Nos hallábamos en grave peligro de ser derrotados. Pero, entonces, para nuestra buena suerte, el doctor Ponnonner acudió a socorrernos e inquirió si el pueblo egipcio pretendía rivalizar seriamente con los modernos en la importantísima cuestión del vestido.
El conde, al oír esto, miró las trabillas de sus pantalones y, tomando luego uno de los faldones de su chaqueta, se lo acercó a los ojos durante largo rato. Por fin lo dejó caer, mientras su boca se iba extendiendo gradualmente de oreja a oreja; pero no recuerdo que dijese nada a manera de contestación.
Recobramos así nuestro ánimo, y el doctor, acercándose con gran dignidad a la momia, le pidió que declarara francamente, por su honor de caballero, si alguna vez los egipcios habían sido capaces de comprender la fabricación de las pastillas de Ponnonner o de las píldoras de Brandeth.

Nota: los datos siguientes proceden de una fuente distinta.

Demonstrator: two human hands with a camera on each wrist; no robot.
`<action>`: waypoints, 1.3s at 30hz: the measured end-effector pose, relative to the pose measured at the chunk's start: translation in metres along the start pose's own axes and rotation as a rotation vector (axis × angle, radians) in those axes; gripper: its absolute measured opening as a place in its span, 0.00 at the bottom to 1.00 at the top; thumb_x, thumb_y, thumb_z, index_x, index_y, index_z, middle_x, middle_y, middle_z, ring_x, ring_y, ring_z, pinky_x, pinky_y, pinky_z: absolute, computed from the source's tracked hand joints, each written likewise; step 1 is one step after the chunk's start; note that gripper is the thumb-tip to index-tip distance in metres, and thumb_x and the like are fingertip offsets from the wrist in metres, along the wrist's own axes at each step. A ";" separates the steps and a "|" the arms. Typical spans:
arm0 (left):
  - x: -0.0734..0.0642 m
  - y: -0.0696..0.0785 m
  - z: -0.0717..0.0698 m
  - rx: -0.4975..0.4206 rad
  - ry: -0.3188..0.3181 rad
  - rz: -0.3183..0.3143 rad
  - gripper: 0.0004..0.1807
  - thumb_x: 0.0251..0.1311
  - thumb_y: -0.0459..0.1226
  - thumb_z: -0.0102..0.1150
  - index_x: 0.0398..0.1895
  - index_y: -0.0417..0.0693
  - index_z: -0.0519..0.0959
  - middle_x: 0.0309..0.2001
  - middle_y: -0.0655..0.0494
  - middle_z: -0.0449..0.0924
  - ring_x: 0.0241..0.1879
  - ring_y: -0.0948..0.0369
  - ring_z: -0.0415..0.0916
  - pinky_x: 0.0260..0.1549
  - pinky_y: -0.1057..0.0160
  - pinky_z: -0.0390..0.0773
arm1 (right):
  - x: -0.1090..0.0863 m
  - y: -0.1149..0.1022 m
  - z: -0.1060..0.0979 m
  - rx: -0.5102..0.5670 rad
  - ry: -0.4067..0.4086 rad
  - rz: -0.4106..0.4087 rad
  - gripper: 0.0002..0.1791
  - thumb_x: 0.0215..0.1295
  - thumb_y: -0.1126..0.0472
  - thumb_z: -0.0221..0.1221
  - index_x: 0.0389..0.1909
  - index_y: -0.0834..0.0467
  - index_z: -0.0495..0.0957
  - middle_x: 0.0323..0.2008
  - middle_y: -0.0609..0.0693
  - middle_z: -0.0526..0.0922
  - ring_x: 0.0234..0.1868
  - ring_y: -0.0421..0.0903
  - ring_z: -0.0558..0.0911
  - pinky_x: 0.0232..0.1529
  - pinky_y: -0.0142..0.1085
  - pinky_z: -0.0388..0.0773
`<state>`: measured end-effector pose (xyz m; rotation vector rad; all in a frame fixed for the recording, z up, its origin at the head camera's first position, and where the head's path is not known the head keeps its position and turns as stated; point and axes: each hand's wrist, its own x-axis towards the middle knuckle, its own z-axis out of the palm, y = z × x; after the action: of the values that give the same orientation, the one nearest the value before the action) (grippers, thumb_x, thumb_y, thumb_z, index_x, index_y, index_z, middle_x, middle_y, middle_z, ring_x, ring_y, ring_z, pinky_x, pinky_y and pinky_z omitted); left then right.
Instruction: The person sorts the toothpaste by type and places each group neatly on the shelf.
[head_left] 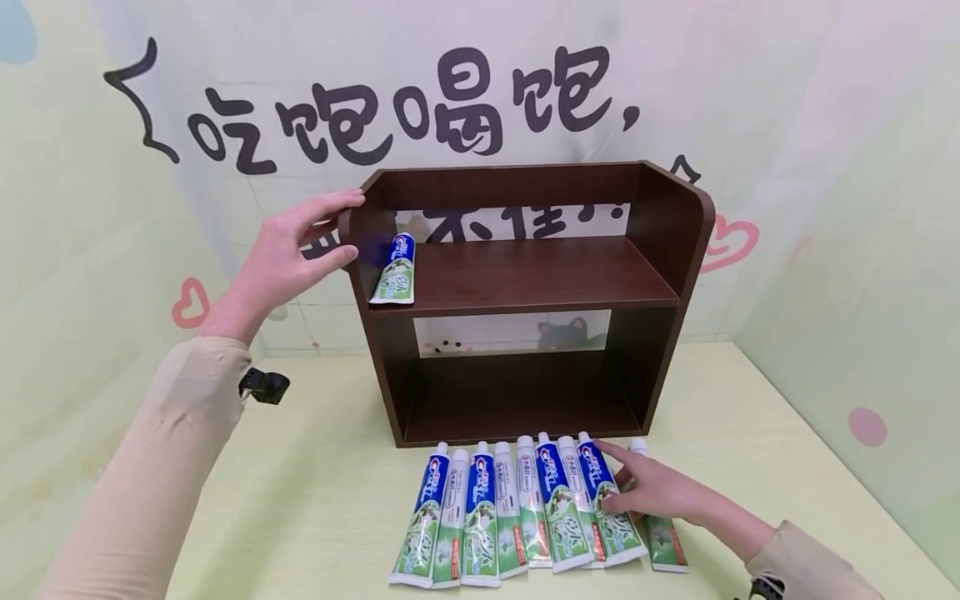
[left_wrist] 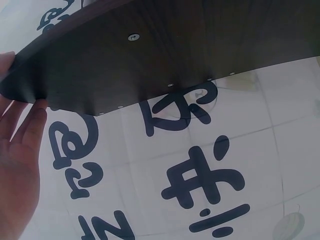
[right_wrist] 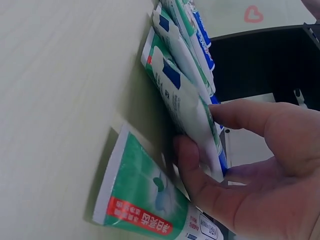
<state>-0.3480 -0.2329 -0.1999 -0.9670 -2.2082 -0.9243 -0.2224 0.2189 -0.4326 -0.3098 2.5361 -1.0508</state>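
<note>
A dark brown two-tier shelf [head_left: 525, 275] stands upright on the table. My left hand [head_left: 288, 250] grips the front edge of its left side panel, with fingers and thumb on either face in the left wrist view. One Crest toothpaste tube [head_left: 397, 271] leans against that panel on the upper tier. In front of the shelf, blue-and-green and white-and-green toothpaste tubes [head_left: 480, 525] lie in a row. Near the row's right end, my right hand [head_left: 656, 492] pinches a blue-and-green toothpaste tube [right_wrist: 185, 105] between thumb and fingers. A white-and-green tube [right_wrist: 145, 185] lies just beside that hand.
The pale table [head_left: 300, 500] stretches around the shelf. Behind it rises a light wall [head_left: 465, 25] with large black lettering, and further walls flank the table. The lower tier [head_left: 525, 396] lies below the upper board.
</note>
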 end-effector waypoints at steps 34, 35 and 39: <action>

Esperamos ansiosamente una respuesta, pero en vano. La respuesta no llegaba. El egipcio se sonrojó y bajó la cabeza. Jamás se vio triunfo más completo; jamás una derrota fue sobrellevada con tan poca gracia. Realmente me resultaba insoportable el espectáculo de la mortificación de la pobre momia. Busqué mi sombrero, me incliné secamente y salí.
Al llegar a casa vi que eran las cuatro pasadas, y me metí inmediatamente en cama. Son ahora las diez de la mañana. Desde las siete estoy levantado, redactando esta crónica para beneficio de mi familia y de la humanidad. A la primera no volveré a verla. Mi mujer es una arpía. Diré la verdad: estoy amargamente cansado de esta vida y del siglo XIX en general. Me siento convencido de que todo va mal. Además tengo gran ansiedad por saber quién será Presidente en 2045. Por eso, tan pronto me haya afeitado y bebido una taza de café, volveré a casa de Ponnonner y me haré embalsamar por un par de cientos de años.